La Cofradía del Pez prepara con mimo este acto, que requiere del esfuerzo colectivo, altruista y generoso de sus miembros y familias, y solo piden una cosa para este día: que no llueva. Porque el agua es la verdadera amenaza de esta jornada y no las tropas galas, vencidas y olvidadas.
Pero la lluvia ha aparecido, y de manera copiosa, como si estuviese mirando el programa festivo. A las 10.00 horas, cuando estaba previsto el inicio del reparto, comenzó a chispear. Luego, a llover y, minutos después, a diluviar. Un jarro de agua fría (literal) para los cofrades y para los logroñeses.
Y eso se ha notado en las filas, históricamente larguísimas y enrevesadas que, de 10.00 a 11.30 horas se han convertido en poco menos que un trámite. Llegar y besar el santo (o comerse el pan, el pez y el vino, que es lo que tocaba).
En medio de la tormenta, los cofrades y colaboradores no paraban de trabajar aunque la afluencia era escasa, un goteo de personas entre el goteo (más que goteo) de agua. Solos los irreductibles, los resistentes, armados de paraguas (los menos), tirando de chaqueta y rebequita cubriendo la cabeza o con estoica desprotección se acercaban a cumplir y a devorar los crujientes alevines.
El padre Gerardo, de la parroquia de Valvanera, entre fogones de aceite hirviente, comenzaba a entonar el 'Hermano sol', para ahuyentar las tormentas. Mientras, otros miembros de la Cofradía del Pez, con vocación propia de los meteorólogos de los equipos de Fórmula 1, anunciaban que a las 11.10 horas cesaría la lluvia. Ya fuese por obra de la fe o de la ciencia, pero la verdad es que ha dejado de llover a esa hora.
Y las raquíticas colas matutinas, crecían y se robustecían minuto a minuto, dando lugar a esa enmarañada y sinuosa sucesión de curvas que se forma siempre el 11 de junio con el Revellín como epicentro.
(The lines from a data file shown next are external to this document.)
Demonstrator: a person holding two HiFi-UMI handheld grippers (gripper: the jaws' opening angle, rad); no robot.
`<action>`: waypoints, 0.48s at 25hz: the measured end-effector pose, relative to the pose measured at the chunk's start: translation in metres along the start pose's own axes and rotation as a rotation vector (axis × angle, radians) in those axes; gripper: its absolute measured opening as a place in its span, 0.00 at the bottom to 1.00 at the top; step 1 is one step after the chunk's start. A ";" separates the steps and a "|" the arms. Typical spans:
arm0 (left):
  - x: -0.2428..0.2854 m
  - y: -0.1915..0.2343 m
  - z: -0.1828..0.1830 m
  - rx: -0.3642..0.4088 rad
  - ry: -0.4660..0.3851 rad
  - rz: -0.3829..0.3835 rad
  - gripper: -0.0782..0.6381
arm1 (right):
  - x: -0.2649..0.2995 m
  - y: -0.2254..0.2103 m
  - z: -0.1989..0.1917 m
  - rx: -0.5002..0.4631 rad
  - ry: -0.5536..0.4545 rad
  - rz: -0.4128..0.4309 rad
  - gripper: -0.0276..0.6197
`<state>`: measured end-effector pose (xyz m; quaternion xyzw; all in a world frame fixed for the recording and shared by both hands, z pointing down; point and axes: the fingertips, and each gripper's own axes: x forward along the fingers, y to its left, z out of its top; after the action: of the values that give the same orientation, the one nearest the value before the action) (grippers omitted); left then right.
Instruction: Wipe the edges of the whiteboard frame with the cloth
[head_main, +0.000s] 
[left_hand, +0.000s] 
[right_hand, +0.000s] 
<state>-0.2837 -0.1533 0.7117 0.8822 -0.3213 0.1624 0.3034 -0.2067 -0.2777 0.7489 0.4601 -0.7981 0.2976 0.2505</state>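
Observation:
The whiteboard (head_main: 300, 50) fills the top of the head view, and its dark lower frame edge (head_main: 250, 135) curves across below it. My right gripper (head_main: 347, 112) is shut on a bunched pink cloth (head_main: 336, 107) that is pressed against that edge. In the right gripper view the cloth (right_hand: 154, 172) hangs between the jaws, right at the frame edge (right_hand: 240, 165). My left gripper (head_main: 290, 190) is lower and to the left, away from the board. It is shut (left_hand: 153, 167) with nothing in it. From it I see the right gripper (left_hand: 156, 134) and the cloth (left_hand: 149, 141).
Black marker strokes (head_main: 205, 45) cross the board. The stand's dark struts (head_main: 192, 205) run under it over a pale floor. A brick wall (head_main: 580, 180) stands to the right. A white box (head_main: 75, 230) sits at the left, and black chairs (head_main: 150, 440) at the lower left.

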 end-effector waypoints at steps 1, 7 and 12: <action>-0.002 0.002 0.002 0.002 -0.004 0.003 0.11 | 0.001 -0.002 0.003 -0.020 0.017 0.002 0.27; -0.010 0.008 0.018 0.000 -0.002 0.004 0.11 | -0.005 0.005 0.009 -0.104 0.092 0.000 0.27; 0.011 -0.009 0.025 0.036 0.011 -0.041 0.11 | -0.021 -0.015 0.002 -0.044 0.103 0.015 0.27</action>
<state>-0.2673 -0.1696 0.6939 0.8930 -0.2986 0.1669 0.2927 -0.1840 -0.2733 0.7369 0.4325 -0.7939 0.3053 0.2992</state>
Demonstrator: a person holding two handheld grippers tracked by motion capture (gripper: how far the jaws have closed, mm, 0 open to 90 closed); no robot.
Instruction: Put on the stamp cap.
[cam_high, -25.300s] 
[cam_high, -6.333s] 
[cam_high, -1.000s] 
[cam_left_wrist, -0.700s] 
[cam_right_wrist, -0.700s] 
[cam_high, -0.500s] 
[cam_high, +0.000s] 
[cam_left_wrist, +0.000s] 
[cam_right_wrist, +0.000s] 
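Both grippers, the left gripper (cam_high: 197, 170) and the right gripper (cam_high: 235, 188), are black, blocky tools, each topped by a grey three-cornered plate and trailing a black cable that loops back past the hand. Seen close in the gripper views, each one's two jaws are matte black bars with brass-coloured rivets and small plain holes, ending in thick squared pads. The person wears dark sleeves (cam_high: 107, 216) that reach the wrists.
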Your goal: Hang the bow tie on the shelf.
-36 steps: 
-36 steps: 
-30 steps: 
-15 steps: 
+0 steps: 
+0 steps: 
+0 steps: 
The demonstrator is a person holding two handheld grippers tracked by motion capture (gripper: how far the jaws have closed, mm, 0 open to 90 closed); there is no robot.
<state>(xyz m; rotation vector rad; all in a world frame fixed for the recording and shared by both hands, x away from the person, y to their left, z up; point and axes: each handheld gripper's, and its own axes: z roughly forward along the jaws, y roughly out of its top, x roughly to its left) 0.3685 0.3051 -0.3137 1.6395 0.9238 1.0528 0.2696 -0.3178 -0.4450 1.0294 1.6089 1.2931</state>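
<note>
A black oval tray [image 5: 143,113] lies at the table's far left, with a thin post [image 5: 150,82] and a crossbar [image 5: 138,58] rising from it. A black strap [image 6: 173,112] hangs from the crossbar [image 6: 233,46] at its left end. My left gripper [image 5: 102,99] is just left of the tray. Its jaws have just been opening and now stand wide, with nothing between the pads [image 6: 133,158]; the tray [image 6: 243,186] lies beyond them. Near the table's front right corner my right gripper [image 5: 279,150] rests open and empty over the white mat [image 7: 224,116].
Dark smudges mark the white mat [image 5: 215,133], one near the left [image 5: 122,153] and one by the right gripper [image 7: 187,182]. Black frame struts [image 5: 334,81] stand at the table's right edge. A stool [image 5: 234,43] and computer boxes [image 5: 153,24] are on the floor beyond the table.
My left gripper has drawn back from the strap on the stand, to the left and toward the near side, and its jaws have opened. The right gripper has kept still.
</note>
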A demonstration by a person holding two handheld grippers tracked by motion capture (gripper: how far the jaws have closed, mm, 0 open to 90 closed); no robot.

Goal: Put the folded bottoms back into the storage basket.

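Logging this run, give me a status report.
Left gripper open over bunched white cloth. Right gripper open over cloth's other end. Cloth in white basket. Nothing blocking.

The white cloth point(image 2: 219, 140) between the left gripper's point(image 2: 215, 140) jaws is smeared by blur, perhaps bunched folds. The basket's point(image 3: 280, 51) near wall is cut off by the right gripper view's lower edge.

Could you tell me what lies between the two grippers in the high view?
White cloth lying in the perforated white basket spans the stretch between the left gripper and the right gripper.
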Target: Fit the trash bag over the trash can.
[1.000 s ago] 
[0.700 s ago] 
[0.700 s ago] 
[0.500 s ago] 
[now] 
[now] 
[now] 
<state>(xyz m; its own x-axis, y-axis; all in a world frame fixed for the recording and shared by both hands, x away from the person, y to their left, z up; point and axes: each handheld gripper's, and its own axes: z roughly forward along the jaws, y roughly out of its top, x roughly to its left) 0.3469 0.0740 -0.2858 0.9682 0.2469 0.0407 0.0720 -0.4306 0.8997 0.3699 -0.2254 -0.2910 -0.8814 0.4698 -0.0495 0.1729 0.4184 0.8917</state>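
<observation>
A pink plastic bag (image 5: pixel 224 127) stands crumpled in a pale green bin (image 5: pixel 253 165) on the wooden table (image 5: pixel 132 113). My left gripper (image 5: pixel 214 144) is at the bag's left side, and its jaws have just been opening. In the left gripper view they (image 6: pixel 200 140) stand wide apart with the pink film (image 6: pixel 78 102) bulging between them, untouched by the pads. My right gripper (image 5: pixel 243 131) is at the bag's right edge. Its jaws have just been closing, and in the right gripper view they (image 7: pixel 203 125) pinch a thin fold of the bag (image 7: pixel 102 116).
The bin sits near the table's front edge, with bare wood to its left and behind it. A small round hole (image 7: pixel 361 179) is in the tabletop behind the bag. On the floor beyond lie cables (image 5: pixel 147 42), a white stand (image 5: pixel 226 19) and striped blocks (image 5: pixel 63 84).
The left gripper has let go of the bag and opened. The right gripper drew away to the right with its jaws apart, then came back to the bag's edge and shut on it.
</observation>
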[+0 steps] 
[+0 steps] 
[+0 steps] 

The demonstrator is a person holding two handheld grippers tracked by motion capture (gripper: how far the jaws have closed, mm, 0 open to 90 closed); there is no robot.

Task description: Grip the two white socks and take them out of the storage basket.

Por fin para el pez había que esperar, que es lo que manda la tradición.
Y las más de 27.000 raciones de truchas de piscifactoría, pan sobado y vino de Vivanco se repartían con presteza, aunque siempre insuficiente para saciar tantas ganas de tradición. Si a primera hora de la mañana el cofrade mayor, Fernando Azofra, se lamentaba por las inclemencias del tiempo («llevamos tantos y tantos días en Logroño en los que se anuncian precipitaciones y nunca caían y hoy, justo a la hora de empezar, caen»), luego se felicitaba con los suyos porque la normalidad se imponía y los logroñeses, por fin, salían de sus cobijos.
El 'meón' de San Bernabé había terminado su labor, fertil y necesaria para los campos, y permitía a sus miles de fieles disfrutar de la esencia de esa ciudad que perdura, el Logroño de las tradiciones, el encuentro y la calle. El tiempo iba a respetar ya hasta el final de la mañana, con los ciudadanos saliendo de sus casas más tarde de lo habitual pero dispuestos a no perdonar uno de los vermuts del año. La tormenta ya era historia.